Hierarchical Function Applet

This applet contains a one-dimensional hierarchical function similar to the two- dimensional function I use to generate the terrain in TEP. Most aspects of the function can be controlled. See the bottom of the page for more details.

About Hierarchical Functions

I don't know what these functions are actually called, if anything. They are commonly associated with level of detail algorithms. They are defined in a hierarchical manner (as I will describe below) so I'm calling them hierarchical functions. A hierarchical function is defined on a succession of grids with spacing d, d/2, d/4, d/8, etc. to any desired level of detail. The function is generated from a rule that says how to fill in the points at the next finer level of detail from the points at the previous level. For instance, going from spacing d to spacing d/2, the rule must explain how to evaluate the function at d/2, 3d/2, 5d/2, etc. The values of the function at 0, d, 2d, etc. are already set. In terrain generation, this helps suppress "popping", the surprising appearance or disappearance of features as the level of detail changes. Since as each new level comes in half the points are the same, the terrain is somewhat limited in how much it can change.
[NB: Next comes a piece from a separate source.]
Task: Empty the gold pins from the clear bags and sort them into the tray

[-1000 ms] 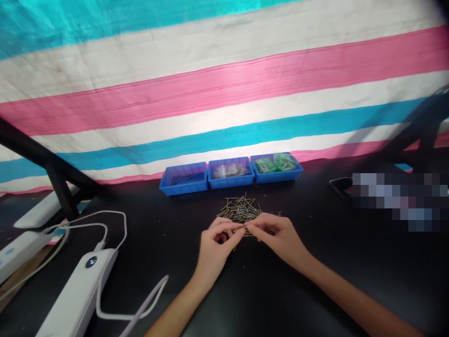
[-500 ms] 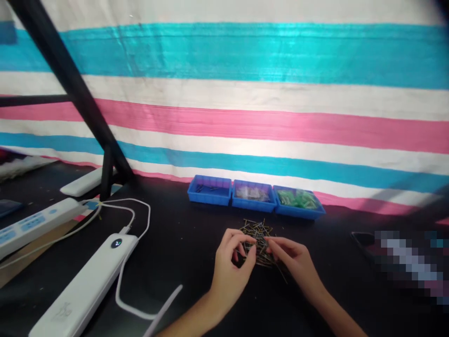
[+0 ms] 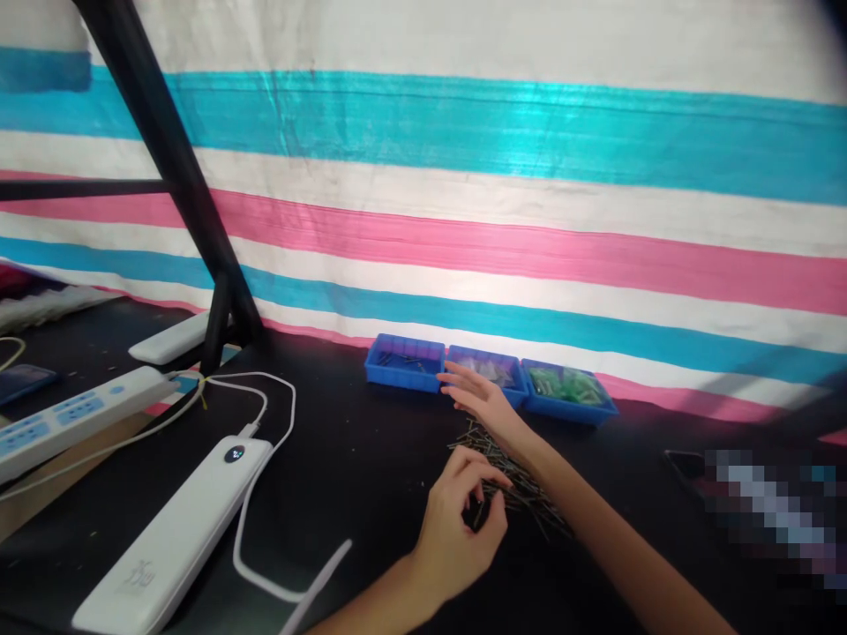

This applet lets you explore a variety of rules for filling in the functions. The top-level function is initialized to evenly distributed random numbers. The rules used here (and most of the rules I have ever used) start by interpolating between the adjacent values (i.e., f(d/2) is (f(0)+f(d))/2 + some variation.) The variation is what changes from rule to rule.

Function Types

There are several different underlying hierarchical functions that can be plotted. The function type is selected from the Choice at the upper right of the applet.

The simplest function is labeled "random"; it is a basic one-variable function which computes the variation at each level based on a pseudo-random number seeded from the coordinate scaled by the weight at that level. The lower-numbered levels are coarser, so for example the "Level 0 Amplitude" slider controls the coarse-variation magnitude, and the higher-numbered levels control finer amplitude variation.

The roughness[a,b] functions actually use the weights to control a "roughness", which is also a hierarchical function. The roughness is a measure of how fast the amplitude of variation dies off with increasing level in the plotted function. For roughness[0.5,1.5], it dies off between exp(-0.5 * level) and exp(-1.5 * level), and so on. Roughness[1,2] is the most similar function here to what I'm actually using for the terrain. A high roughness causes jagged spikes, and a low roughness causes smooth terrain. A jagged roughness function causes rapid variation between smooth terrain and jagged terrain.

"Second derivative"is a function I'm working on to mimic clouds. It's still pretty lousy. As I get better functions, I'll try to keep this page updated.


The sliders give manual control of the amplitudes of variation at each level of detail. Certain combinations of amplitudes give particularly reasonable results; the sliders can be reset en masse to those combinations by choosing something for the "Reset Weights to" Choice. These choices are pretty self-explanatory functions of the level number l.